Risk of Property Valuation Fraud up Nationwide
The value of real estate property can be affected by several factors, including the value of surrounding properties. Unfortunately, this can leave neighborhood markets vulnerable to property valuation fraud – the practice of artificially boosting a property’s value by controlling a majority of the surrounding properties.
According to a July 2 press release from First American Financial Corporation, Interthinx, a subsidiary of the company, found that property valuation fraud is up 27 percent from the last quarter and is up 17 percent from a year ago. The increase is most likely due to investors in certain areas purchasing and listing multiple properties in the same neighborhood and controlling the price of properties to their advantage, the press release stated.

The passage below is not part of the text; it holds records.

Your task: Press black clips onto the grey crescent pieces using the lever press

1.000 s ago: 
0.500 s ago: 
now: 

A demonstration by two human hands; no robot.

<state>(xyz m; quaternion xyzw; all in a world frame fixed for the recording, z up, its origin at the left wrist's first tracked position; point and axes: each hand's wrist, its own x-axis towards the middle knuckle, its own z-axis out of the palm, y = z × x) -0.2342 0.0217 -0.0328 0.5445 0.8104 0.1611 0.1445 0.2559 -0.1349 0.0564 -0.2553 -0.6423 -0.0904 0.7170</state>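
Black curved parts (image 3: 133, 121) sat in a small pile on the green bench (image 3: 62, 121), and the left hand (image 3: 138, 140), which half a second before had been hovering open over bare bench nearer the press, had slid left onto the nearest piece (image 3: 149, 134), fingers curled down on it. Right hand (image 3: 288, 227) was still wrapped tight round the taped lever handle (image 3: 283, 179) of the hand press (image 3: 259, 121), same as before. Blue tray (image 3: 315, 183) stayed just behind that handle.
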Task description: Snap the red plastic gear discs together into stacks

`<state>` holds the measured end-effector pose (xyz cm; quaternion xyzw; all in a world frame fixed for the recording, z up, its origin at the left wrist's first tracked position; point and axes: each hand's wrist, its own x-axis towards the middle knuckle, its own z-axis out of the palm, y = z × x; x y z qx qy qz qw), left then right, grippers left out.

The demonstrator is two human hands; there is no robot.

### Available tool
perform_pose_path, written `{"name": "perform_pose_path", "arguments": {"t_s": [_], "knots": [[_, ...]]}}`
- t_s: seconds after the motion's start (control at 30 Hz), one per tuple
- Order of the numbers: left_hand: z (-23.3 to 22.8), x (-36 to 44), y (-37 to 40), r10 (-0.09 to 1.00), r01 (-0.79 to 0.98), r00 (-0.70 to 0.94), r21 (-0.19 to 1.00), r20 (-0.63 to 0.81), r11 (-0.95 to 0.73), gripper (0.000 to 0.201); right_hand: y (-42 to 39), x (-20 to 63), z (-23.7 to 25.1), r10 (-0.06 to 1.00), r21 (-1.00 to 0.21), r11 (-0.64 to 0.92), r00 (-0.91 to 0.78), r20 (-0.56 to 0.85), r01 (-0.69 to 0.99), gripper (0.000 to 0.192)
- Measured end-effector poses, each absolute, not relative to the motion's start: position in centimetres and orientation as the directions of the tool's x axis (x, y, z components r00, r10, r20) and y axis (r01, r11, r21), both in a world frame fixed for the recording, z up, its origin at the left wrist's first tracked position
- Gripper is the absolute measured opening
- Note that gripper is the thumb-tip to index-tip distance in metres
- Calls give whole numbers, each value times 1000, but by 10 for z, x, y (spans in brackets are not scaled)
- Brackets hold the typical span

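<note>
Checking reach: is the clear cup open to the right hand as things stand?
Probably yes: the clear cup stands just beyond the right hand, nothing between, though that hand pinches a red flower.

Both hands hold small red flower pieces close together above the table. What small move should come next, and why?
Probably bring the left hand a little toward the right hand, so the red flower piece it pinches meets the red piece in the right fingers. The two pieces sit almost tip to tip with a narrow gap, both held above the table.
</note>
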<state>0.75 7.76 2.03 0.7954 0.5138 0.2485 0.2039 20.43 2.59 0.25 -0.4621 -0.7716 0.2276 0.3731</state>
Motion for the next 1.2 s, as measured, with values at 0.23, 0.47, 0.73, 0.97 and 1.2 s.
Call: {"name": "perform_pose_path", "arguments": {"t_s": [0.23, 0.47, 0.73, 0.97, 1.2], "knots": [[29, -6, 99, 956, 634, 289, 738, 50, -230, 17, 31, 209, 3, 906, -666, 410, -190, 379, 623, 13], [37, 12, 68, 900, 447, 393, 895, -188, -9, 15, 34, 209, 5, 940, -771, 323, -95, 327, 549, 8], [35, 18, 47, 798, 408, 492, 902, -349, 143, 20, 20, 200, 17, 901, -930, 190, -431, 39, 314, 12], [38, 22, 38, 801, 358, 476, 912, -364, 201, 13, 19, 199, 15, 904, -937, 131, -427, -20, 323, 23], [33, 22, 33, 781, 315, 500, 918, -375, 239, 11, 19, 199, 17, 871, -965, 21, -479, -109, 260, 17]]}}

Another contributing factor to the increase in valuation fraud was observed to be the rise of properties being appraised well above traditional valuation thresholds. While certain guidelines and regulations have been put into place to prevent home appraisers from inflating a property’s value, these rules have had less-than-positive feedback from professionals in the industry.
With the latest findings from Interthinx’s 2014 Mortgage Fraud Risk Report, it appears these new rules may not protect the market from inflated values as much as people had hoped.
“This quarter’s report is a reminder that lenders need to be aware of emerging fraud risks,” said Jeff Moyer, president of Interthinx. “The rise in property valuation risk is troublesome because collateral values are a critical element in making sound lending decisions. To make lending decisions with increased confidence in the loan’s quality, we recommend that lenders use automated tools early in the valuation process to double check opinions of value, quality of work and regulatory compliance on issues such as licensing.”
Some key findings in the report include…
- California continues to be the riskiest state with a Mortgage Fraud Risk Index of 146 and it contains eight of the 10 riskiest Metropolitan Statistical Areas (MSAs) and eight of the 10 riskiest ZIP codes. Interthinx also reports that California continued to dominate the type-specific lists with four of the 10 riskiest MSAs for property valuation fraud, seven of the 10 riskiest MSAs for identity fruad, six of the 10 riskiest MSAs for occupancy fraud and eight of the 10 riskiest MSAs for employment/income fraud.
- The top 10 riskiest states in Q1 2014 were California; Washington, D.C.; Florida; Maryland; Arizona; Connecticut; New Jersey; Maine; Arkansas; and Colorado. This is the first time since the report’s inception in 2009 that Nevada is not in the top 10.
- After being absent from the the riskiest MSAs for quite some time, The Miami-Ft. Lauderdale-Pompano Beach, Florida MSA reappeared this quarter as the ninth riskiest MSA in overall fraud risk with an index of 136, sixth riskiest for property valuation fraud and forth riskiest for occupancy fraud.